Life
December 12, 2025

Thomas More Society: Illinois Has "Crossed a Moral and Legal Red Line" as Gov. Pritzker Signs Assisted Suicide Bill

Thomas More Society: Illinois Has "Crossed a Moral and Legal Red Line" as Gov. Pritzker Signs Assisted Suicide Bill

December 12, 2025
By
Katie Clancy
Press Release
December 12, 2025

Thomas More Society: Illinois Has "Crossed a Moral and Legal Red Line" as Gov. Pritzker Signs Assisted Suicide Bill

Chicago, IL - Thomas More Society condemns Governor J.B. Pritzker’s signing of Senate Bill 1950 today, calling the law legalizing physician-assisted suicide “a tragic and dangerous turning point for the moral and constitutional landscape of our state” that puts the elderly, disabled, and vulnerable at risk.

“This is a dark and sorrowful day for Illinois. When the state signals that some lives are no longer worth living, the most vulnerable pay the price,” said Thomas Olp, Executive Vice President at Thomas More Society. “Instead of offering true compassion, support, and care, this law offers a fatal prescription. That is not mercy. It is abandonment.”

“By legalizing physician-assisted suicide, the Land of Lincoln has crossed a profound moral and legal red line. As signed into law, this fatal misstep places vulnerable lives at risk, tramples the inherent dignity of human life, and erodes the foundational conscience rights of medical professionals and religious medical practices.”

In addition to its grave social and moral implications, the just-signed law threatens the conscience rights physicians opposed to facilitating assisted suicide, as well as the freedom of association of religious medical institutions. SB 1950 requires physicians who object to assisted suicide on moral or religious grounds to refer patients to providers who will participate in ending their lives.  

“The State is forcing doctors to become active participants and cooperators in a patient’s suicide—no matter if their faith, ethics, or Hippocratic Oath forbid it,” Olp emphasized. “This is unconscionable coercion, plain and simple. No doctor should be ordered by the government to participate directly or indirectly in a process that deliberately ends a human life.”

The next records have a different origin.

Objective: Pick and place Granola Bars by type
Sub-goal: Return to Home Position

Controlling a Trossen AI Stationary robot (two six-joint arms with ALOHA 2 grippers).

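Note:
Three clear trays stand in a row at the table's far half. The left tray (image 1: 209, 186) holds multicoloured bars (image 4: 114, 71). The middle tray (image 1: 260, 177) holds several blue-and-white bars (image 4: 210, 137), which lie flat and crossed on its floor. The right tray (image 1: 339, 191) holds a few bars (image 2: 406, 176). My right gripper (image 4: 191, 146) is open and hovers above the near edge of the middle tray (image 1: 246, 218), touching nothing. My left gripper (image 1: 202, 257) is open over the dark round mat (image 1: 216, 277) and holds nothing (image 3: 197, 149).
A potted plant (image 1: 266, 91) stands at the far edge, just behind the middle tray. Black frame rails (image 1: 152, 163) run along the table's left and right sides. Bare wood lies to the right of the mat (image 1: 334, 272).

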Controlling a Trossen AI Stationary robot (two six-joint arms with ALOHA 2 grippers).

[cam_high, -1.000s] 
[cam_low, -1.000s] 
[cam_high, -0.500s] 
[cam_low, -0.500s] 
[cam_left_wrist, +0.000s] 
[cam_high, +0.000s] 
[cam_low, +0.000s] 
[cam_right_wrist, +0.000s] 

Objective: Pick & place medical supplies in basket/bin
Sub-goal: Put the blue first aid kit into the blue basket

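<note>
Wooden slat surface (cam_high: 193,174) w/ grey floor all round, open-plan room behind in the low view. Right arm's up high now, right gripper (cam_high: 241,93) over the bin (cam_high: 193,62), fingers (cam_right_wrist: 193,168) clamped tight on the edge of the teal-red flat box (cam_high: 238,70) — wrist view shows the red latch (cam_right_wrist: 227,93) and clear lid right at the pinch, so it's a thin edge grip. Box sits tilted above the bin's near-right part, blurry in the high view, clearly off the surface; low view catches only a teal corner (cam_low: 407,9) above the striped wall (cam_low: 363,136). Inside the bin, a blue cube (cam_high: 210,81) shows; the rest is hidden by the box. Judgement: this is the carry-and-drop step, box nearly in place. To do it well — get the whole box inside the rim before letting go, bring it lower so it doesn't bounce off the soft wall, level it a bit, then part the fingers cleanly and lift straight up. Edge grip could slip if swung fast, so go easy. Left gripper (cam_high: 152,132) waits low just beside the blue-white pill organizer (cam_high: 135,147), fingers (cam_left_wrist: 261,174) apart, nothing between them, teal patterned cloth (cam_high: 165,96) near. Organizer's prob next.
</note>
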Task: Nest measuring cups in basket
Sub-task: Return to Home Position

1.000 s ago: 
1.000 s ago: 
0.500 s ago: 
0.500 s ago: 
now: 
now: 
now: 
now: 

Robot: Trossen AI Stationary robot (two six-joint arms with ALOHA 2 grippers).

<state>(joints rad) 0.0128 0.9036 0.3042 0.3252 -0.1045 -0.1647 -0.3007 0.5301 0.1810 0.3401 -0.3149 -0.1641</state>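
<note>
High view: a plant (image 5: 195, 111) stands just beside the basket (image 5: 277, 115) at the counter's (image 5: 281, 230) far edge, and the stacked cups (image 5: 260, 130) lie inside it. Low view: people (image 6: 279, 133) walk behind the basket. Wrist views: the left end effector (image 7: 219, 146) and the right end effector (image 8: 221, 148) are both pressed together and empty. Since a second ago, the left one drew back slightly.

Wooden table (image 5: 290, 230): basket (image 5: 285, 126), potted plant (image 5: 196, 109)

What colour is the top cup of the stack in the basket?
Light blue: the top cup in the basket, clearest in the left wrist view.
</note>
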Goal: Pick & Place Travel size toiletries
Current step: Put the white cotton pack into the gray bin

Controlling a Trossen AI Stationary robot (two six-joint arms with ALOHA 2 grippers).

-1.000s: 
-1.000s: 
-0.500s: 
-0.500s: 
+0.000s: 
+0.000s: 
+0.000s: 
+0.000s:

Beyond the law’s compelled-referral mandate, the law, as passed by the General Assembly, would also force religious hospitals and clinics to retain staff who promote assisted deaths on-site, as long as those staff provide lethal drugs off-site. “This is a Trojan horse designed to violate and undermine the missions of religious healthcare institutions. Gov. Pritzker’s assisted suicide law threatens the integrity of Catholic and Christian medical institutions statewide.”

“We will defend the right of every healthcare professional to practice medicine consistent with their conscience and oath, and we will fight any state effort to force religious healthcare institutions to violate their beliefs,” Olp added.  

“State law should never endorse the idea that suffering or sickness makes a life disposable,” Olp continued. “We urge Illinoisans, people of faith, dedicated medical professionals, and all who cherish human life, to stand with us in fighting to defend the vulnerable and protect fundamental freedoms.”